Well it’s P-day over at the A-to-Z and I haven’t crashed yet. Still in this thing and today my plucky, playful, passionate, pensive, sometimes panicky pal, the Ponderer has pulled this fine proposal from her hat:
Parsnips: the forgotten carrot
So everyone knows what a parsnip is, right? A white carrot-like root vegetable which has lagged in popularity behind its orange cousin. Its sweeter than a carrot when cooked. Who doesn’t like sweet?
Well here are ten fun facts about parsnips you probably didn’t know:
1. The shoots and leaves have serious toxic qualities which harvesters need to be aware of. People have suffered severe burns and blistering from wild parsnip encounters.
2. The original carrot was much more like today’s parsnip than today’s carrot.
3. In the video game Stardew Valley you will earn a 100 gold piece reward the first time you fully cultivate a parsnip.
4. The novel Parsnips in Love by Porochista Khakpour centres around the harvesting of a pair of parsnips which had grown entwined with each other; inseparable without breaking them.
5. Duke Gregory III of Naples once sponsored a footrace challenging any nine runners who would put up a 50 gold coin wager against his “magical sprinting parsnip.” Nearly everyone assumed some trick was afoot. Only three runners took up the challenge and the race proceeded. Gregory paid out the 150 coins. The parsnip never left the starting line.
6. The longest parsnip on record is 7.49 metres long! And was grown by the same retired Englishman, Joe Atherton who also holds the records for longest beetroot and longest carrot.
7. It is decidedly difficult finding ten interesting things to say about bloody parsnips. Thanks Ponderer!
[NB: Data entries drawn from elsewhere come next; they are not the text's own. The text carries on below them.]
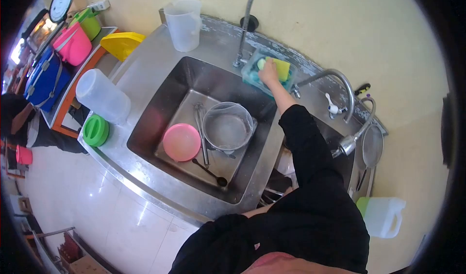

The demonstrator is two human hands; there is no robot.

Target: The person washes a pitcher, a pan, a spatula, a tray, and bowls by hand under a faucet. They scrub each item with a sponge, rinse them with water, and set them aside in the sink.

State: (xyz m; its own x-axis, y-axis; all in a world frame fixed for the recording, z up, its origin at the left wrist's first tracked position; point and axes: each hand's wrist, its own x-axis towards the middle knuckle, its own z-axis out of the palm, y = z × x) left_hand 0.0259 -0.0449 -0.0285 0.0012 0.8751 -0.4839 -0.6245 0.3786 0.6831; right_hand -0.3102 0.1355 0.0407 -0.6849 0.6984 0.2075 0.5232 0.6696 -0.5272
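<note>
My right hand point(268, 73) reaches into a clear plastic tub point(264, 89) behind the sinks, its fingers closed on a yellow sponge point(282, 70). Something pale green lies by the fingertips. My left forearm point(257, 211) crosses low toward the right-hand sink; its hand is mostly hidden under my right arm, and what it holds cannot be seen. In the large sink point(194, 70) are a pink bowl point(181, 142), a whisk point(201, 128), a clear round container point(227, 125) and a black spoon point(221, 181).
Taps point(347, 145) and a strainer point(373, 145) are at the right. A clear jug point(183, 26), another clear container point(103, 96) and a green lid point(95, 131) stand on the counter. Coloured buckets point(73, 44) sit at the left, with a partly visible person beyond.
</note>
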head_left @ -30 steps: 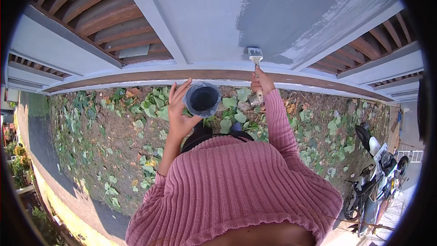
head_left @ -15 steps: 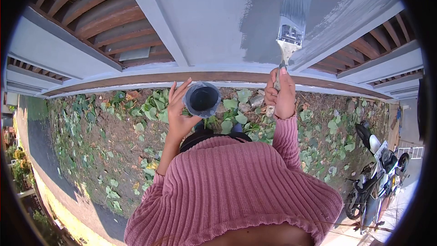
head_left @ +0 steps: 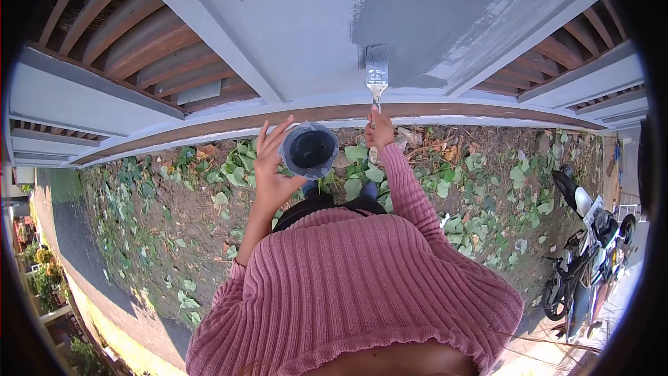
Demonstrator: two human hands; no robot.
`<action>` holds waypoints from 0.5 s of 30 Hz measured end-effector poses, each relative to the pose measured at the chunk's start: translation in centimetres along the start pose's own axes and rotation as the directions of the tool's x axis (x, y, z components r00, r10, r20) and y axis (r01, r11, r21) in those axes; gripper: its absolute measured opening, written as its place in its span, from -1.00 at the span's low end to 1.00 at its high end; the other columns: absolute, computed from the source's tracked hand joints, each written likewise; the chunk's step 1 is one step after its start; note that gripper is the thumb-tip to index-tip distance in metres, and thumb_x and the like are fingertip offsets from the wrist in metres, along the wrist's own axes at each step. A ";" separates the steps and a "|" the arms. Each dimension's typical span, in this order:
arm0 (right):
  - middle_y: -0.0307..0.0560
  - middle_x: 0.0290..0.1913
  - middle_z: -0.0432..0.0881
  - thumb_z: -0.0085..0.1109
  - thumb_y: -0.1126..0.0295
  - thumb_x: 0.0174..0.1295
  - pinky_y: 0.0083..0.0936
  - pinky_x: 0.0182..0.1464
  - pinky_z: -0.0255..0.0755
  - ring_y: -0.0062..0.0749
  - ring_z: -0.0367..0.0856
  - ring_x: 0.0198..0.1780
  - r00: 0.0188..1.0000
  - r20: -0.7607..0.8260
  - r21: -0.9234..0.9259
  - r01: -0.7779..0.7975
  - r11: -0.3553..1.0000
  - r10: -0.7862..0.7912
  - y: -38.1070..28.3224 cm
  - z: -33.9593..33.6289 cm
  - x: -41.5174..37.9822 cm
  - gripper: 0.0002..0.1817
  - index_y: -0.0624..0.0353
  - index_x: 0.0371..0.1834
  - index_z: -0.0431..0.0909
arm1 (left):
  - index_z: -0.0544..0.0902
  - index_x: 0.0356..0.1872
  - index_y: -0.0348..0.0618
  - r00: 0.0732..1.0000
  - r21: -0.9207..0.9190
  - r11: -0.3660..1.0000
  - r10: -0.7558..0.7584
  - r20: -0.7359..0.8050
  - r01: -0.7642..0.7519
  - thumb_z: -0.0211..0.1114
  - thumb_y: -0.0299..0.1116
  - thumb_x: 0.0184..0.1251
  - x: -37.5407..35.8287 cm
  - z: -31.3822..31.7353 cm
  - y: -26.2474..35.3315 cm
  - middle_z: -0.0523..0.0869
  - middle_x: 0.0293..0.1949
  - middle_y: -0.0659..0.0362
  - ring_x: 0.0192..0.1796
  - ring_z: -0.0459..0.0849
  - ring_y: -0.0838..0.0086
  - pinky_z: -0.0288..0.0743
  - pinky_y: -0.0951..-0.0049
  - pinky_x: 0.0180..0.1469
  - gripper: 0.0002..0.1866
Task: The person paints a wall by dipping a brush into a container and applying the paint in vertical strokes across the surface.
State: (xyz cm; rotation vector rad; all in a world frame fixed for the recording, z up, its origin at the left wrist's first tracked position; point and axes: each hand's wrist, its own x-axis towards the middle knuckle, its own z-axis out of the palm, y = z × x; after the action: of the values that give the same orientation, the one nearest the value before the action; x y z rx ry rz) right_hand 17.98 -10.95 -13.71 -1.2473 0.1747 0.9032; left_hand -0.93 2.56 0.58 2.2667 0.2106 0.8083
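Note:
My left hand (head_left: 270, 166) is closed around the side of a paint cup (head_left: 325, 169), its rim smeared grey and dark grey paint inside. In my right hand (head_left: 380, 130) is a paintbrush (head_left: 377, 78), gripped by its handle with the bristles pointing away from me. The bristle tips touch the wall panel (head_left: 306, 28) near the lower left edge of a darker grey painted patch (head_left: 431, 21). Lighter grey shows to the left of that patch, and streaky strokes run along its right side.
Slatted brown vents (head_left: 153, 42) flank the panel. A brown ledge (head_left: 306, 114) runs along the wall's foot. Leafy plants (head_left: 240, 163) and bare soil (head_left: 160, 202) lie around my feet. A motorcycle (head_left: 584, 251) is parked at the right.
The paintbrush in my right hand has moved left and down the panel, to the lower left of the darker patch. My left hand holds the cup in nearly the same place.

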 end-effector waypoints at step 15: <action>-0.30 -0.79 0.10 -0.12 -0.08 0.19 -0.59 -0.77 -0.16 -0.64 -0.09 -0.83 0.915 -0.049 0.014 -0.401 0.916 0.401 7.9 -5.1 7.0 -0.58 0.04 -0.53 0.20 | 0.66 -0.27 -0.16 0.998 0.017 0.997 -0.069 -0.002 0.069 0.44 -0.21 -0.27 -1.5 -0.5 1.4 0.61 -0.08 0.03 0.15 0.46 0.23 0.00 0.05 0.30 -0.57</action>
State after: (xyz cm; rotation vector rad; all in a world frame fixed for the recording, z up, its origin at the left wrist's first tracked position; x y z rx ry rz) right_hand 19.06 -11.69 -25.35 -1.2532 0.4876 1.2227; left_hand -2.57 1.29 1.03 2.2621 0.2961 0.7740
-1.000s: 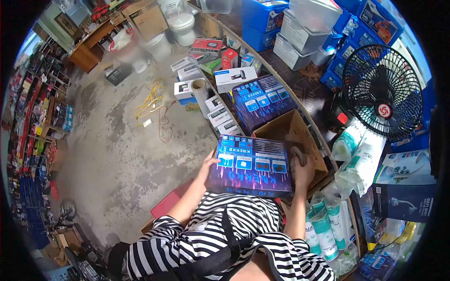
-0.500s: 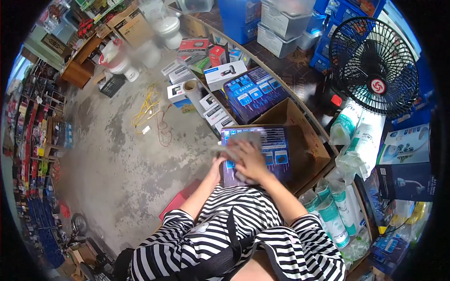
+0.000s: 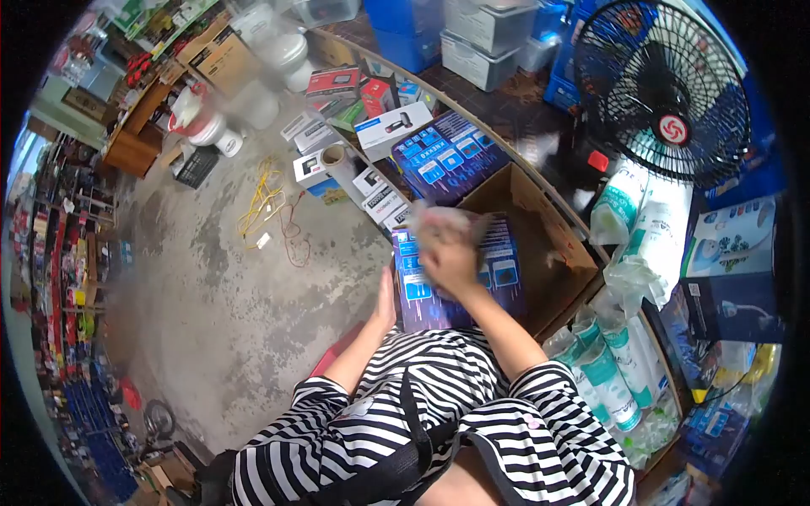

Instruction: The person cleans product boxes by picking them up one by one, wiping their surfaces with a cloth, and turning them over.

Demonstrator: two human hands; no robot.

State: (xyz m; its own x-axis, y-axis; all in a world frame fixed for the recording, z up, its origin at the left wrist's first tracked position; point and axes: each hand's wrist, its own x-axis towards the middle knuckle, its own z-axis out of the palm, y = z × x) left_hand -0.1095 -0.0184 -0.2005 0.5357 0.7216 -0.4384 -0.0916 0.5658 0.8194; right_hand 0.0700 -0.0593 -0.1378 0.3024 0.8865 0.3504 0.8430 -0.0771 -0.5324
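Note:
A dark blue and purple printed carton (image 3: 426,316) stands in front of my body. Flat against its left side rests my left hand (image 3: 386,299), fingers stretched out and together, holding nothing. My right hand (image 3: 453,268) is over the top face of the carton, closed on a greyish-pink cloth (image 3: 440,221). Motion smears both the cloth and the fingers on it. The cloth covers part of the carton's printed face, near its far edge.
An opened brown cardboard box (image 3: 553,253) sits right of the carton. Another blue printed carton (image 3: 456,156) and smaller boxes lie beyond. At the right are a black fan (image 3: 671,126) and plastic-wrapped cups (image 3: 612,379). A yellow cord (image 3: 266,198) lies on the concrete floor.
My right hand and the cloth have moved toward the carton's far edge. My left hand, previously by the cloth's near left edge, now lies flat along the carton's side. The view has shifted slightly.

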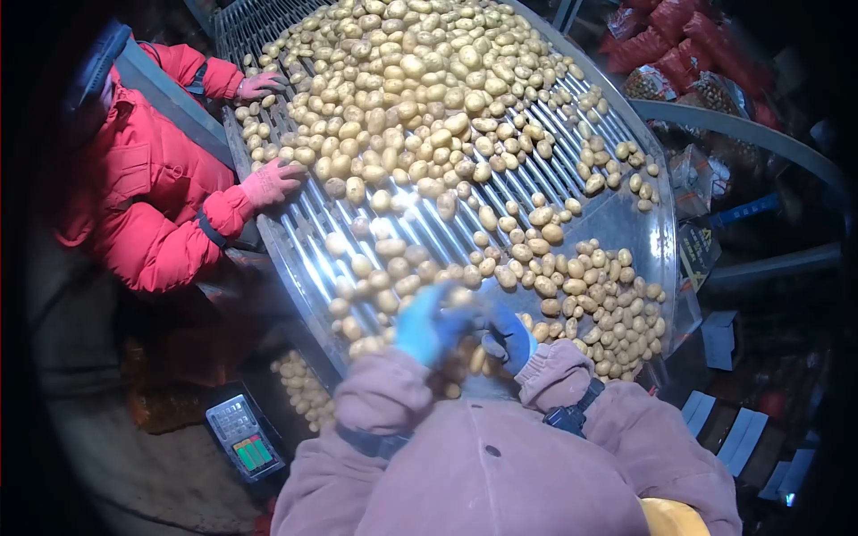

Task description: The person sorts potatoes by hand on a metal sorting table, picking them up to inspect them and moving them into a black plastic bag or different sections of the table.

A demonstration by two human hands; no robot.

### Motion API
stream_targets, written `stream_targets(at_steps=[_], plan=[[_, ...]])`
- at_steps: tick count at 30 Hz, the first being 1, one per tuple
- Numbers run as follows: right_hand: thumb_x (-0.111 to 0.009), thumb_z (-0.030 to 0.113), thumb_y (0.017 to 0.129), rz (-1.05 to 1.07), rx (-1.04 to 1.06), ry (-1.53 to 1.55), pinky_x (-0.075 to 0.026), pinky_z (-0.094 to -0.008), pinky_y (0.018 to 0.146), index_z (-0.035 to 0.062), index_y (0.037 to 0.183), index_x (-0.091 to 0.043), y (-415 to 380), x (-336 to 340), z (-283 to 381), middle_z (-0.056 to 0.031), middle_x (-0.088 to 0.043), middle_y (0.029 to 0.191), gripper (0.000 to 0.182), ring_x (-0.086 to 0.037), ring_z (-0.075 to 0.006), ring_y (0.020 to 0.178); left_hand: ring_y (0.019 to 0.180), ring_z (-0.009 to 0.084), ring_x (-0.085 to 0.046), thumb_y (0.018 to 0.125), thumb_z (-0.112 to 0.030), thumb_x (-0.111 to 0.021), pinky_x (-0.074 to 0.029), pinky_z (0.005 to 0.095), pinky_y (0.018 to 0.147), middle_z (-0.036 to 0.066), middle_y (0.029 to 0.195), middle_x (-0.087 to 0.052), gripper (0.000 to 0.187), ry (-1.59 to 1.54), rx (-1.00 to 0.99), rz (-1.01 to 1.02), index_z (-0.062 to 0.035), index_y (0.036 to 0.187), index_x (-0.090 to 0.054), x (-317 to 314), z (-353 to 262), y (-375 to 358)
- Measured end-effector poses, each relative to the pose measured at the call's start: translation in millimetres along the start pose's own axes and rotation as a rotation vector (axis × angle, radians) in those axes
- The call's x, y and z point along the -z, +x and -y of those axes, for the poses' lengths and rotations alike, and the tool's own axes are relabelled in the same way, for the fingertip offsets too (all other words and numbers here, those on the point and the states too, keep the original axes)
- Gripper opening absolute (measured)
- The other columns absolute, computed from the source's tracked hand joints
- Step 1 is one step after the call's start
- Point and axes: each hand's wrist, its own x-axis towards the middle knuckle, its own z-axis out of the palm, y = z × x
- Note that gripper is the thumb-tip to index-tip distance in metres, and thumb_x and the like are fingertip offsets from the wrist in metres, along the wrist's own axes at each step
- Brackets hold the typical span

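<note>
Potatoes [575, 287] lie around the fingers of the left hand [427, 325] and right hand [511, 339] — too blurred to tell any grasp; two hands — potatoes uncountable.

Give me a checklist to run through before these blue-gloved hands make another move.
1. Both hands covered: ok; left hand and right hand are gloved in blue.
2. Left hand's grip: cannot tell; it is blurred.
3. Co-worker's hands out of the way: ok; the pink-gloved hands are well apart, at the table's left side.
4. Potatoes close by: ok; some lie right beside the blue gloves.
5. Metal rollers stopped: cannot tell from one picture.
6. Keypad device readable: not ok; its display is too small to read here.
</note>
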Motion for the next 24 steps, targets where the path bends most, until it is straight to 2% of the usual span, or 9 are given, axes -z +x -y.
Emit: stream_targets(at_steps=[3, 8, 9, 14, 17, 18, 20, 21, 24], plan=[[-0.054, 0.04, 0.097, 0.161, -0.058, 0.34, -0.034, -0.0169, 0.046, 0.0013, 0.112, -0.059, 5.5, 34.9, -12.9, -0.0037, -0.064, 0.082, 0.042, -0.046, -0.0071, 0.055, 0.099, 0.0201, -0.061, 0.089, -0.012, -0.065, -0.052, 0.0341, 0.081, 0.011, 0.112, -0.061, 0.028, 0.101, -0.247, 0.145, -0.0066, 0.116, -0.061, -21.8, -5.5, -17.9], [-0.055, 0.041, 0.097, -0.082, -0.068, 0.365, -0.031, -0.0213, 0.038, 0.0022, 0.11, -0.055, -24.3, 65.5, -0.2, -0.0079, -0.06, 0.075, 0.041, -0.04, -0.0091, 0.043, 0.088, 0.0329, -0.061, 0.087, -0.014, -0.063, -0.049, 0.041, 0.077, 0.015, 0.097, -0.061, 0.013, 0.128, -0.094, -0.229, -0.0064, 0.097, -0.063, 2.6, 30.5, -28.9], [-0.052, 0.041, 0.098, -0.137, -0.097, 0.407, -0.03, -0.0226, 0.037, 0.0034, 0.108, -0.057, -29.3, 81.1, -1.6, -0.0079, -0.059, 0.072, 0.039, -0.038, -0.0097, 0.04, 0.086, 0.0315, -0.061, 0.086, -0.013, -0.062, -0.049, 0.0389, 0.076, 0.015, 0.092, -0.062, 0.01, 0.39, -0.31, -0.415, -0.0058, 0.093, -0.063, 6.9, 50.6, -31.2], [-0.049, 0.044, 0.099, 0.045, 0.068, 0.501, -0.031, -0.0228, 0.037, 0.0088, 0.104, -0.057, -63.4, 156.8, -20.3, -0.007, -0.058, 0.075, 0.036, -0.041, -0.0094, 0.041, 0.081, 0.0229, -0.062, 0.087, -0.014, -0.063, -0.049, 0.0366, 0.074, 0.008, 0.083, -0.063, 0.006, 0.027, 0.234, -0.424, -0.0076, 0.087, -0.063, 7.8, 120.4, -103.0], [-0.052, 0.041, 0.098, 0.078, 0.106, 0.528, -0.034, -0.0231, 0.04, 0.0091, 0.106, -0.058, -77.9, 182.5, -19.0, -0.0057, -0.059, 0.077, 0.033, -0.044, -0.0097, 0.046, 0.078, 0.0205, -0.064, 0.086, -0.019, -0.066, -0.05, 0.0368, 0.073, 0.008, 0.081, -0.066, 0.013, 0.657, 0.012, -0.364, -0.0076, 0.091, -0.065, -1.8, 132.7, -117.9], [-0.052, 0.039, 0.097, 0.064, 0.113, 0.519, -0.035, -0.0232, 0.041, 0.0092, 0.107, -0.058, -81.0, 184.0, -16.9, -0.0053, -0.06, 0.077, 0.032, -0.045, -0.0099, 0.047, 0.078, 0.0214, -0.065, 0.084, -0.022, -0.07, -0.051, 0.038, 0.075, 0.01, 0.084, -0.068, 0.02, 0.369, 0.05, -0.465, -0.0065, 0.096, -0.067, 2.3, 186.3, -114.9], [-0.054, 0.037, 0.097, 0.017, 0.163, 0.529, -0.037, -0.0233, 0.043, 0.0095, 0.108, -0.058, -89.4, 193.1, -14.5, -0.0045, -0.061, 0.078, 0.03, -0.048, -0.0101, 0.05, 0.082, 0.0197, -0.065, 0.085, -0.019, -0.07, -0.052, 0.0351, 0.075, 0.011, 0.091, -0.07, 0.023, 0.676, 0.394, -0.432, -0.0035, 0.101, -0.068, -8.1, 75.3, -99.6], [-0.055, 0.036, 0.096, 0.0, 0.184, 0.554, -0.038, -0.0234, 0.044, 0.0096, 0.109, -0.058, -94.3, 199.9, -12.1, -0.004, -0.061, 0.079, 0.029, -0.049, -0.0102, 0.051, 0.082, 0.0169, -0.064, 0.088, -0.016, -0.066, -0.052, 0.0334, 0.074, 0.009, 0.092, -0.07, 0.018, 0.387, 0.38, -0.59, -0.0041, 0.102, -0.068, 7.7, 157.9, -94.6], [-0.057, 0.032, 0.095, -0.023, 0.249, 0.609, -0.04, -0.0237, 0.046, 0.0099, 0.111, -0.059, -103.8, 219.4, 2.0, -0.0028, -0.062, 0.08, 0.028, -0.052, -0.0105, 0.056, 0.072, 0.0153, -0.061, 0.091, -0.038, -0.061, -0.05, 0.0344, 0.068, 0.009, 0.082, -0.07, 0.037, 0.269, 0.273, -0.383, -0.0014, 0.091, -0.068, 10.7, 136.5, -91.2]])
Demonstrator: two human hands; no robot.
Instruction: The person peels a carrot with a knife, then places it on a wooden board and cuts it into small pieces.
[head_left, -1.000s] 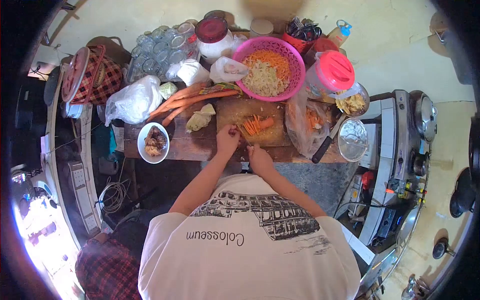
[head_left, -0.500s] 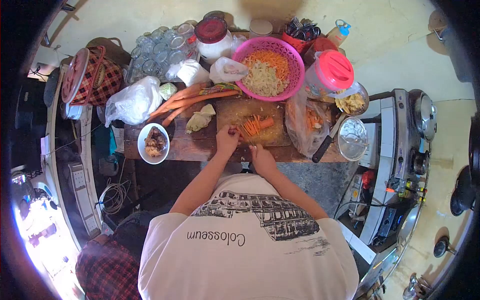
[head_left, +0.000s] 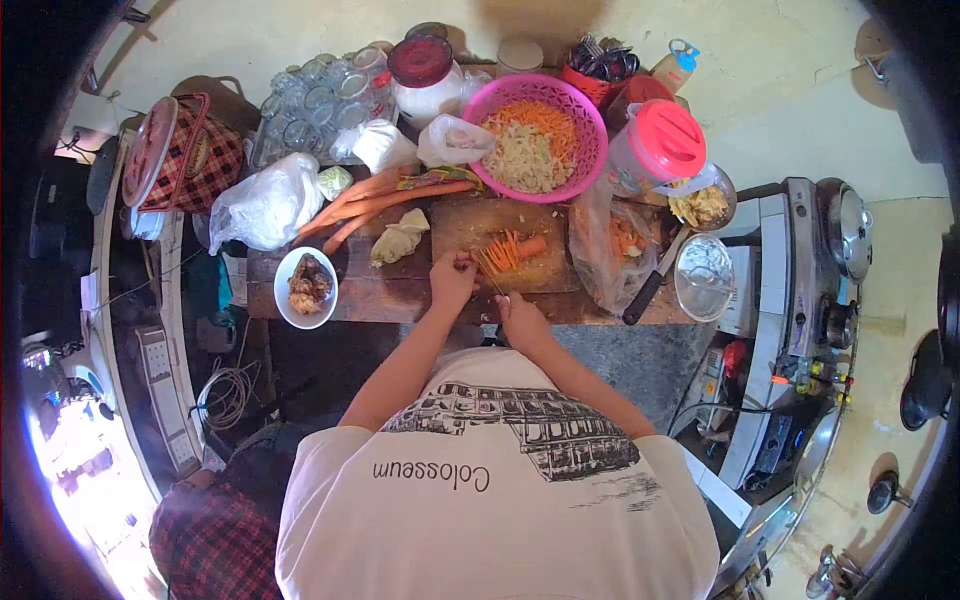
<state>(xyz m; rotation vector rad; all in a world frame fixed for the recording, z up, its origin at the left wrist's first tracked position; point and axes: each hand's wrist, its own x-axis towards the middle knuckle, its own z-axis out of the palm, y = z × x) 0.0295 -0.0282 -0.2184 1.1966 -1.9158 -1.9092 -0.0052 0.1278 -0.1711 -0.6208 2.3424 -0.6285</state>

8. Kenneth Kholer of then-West Germany became famous as the Trojan Parsnip Man when he found a parsnip half-jammed in his mailbox. He left it on his kitchen counter planning to query neighbours about the gift but the next morning the vegetable was nowhere to be found, while a dozen small white mice ransacked the kitchen.
9. Parsnips were the “potato” of ancient Europe - until the potato came along.
10. A pediatrician and popular blogger recommends that the best way to get kids to eat parsnips is to make french fries out of them. Sounds reasonable. I would eat a parsnip too if someone threatened to otherwise make a french fry out of me.
Well there you go. Sadly that was only seven facts about parsnips. Two of them I totally fabricated. I think you can guess which two. Sorry folks. I can’t always be trusted!
3 comments:
Great Job New Day! You did the lowly vegetable justice.
As it happens, I enjoy parsnips, grated and included in potato latkes - yummy. And yes, wild parsnips are a problem here where I live in upstate New York and they are extremely caustic. Alana ramblinwitham.blogspot.com
Intrepid, you are too kind.
bookworm, that does sound yummy! I like parsnips but I do not encounter them often.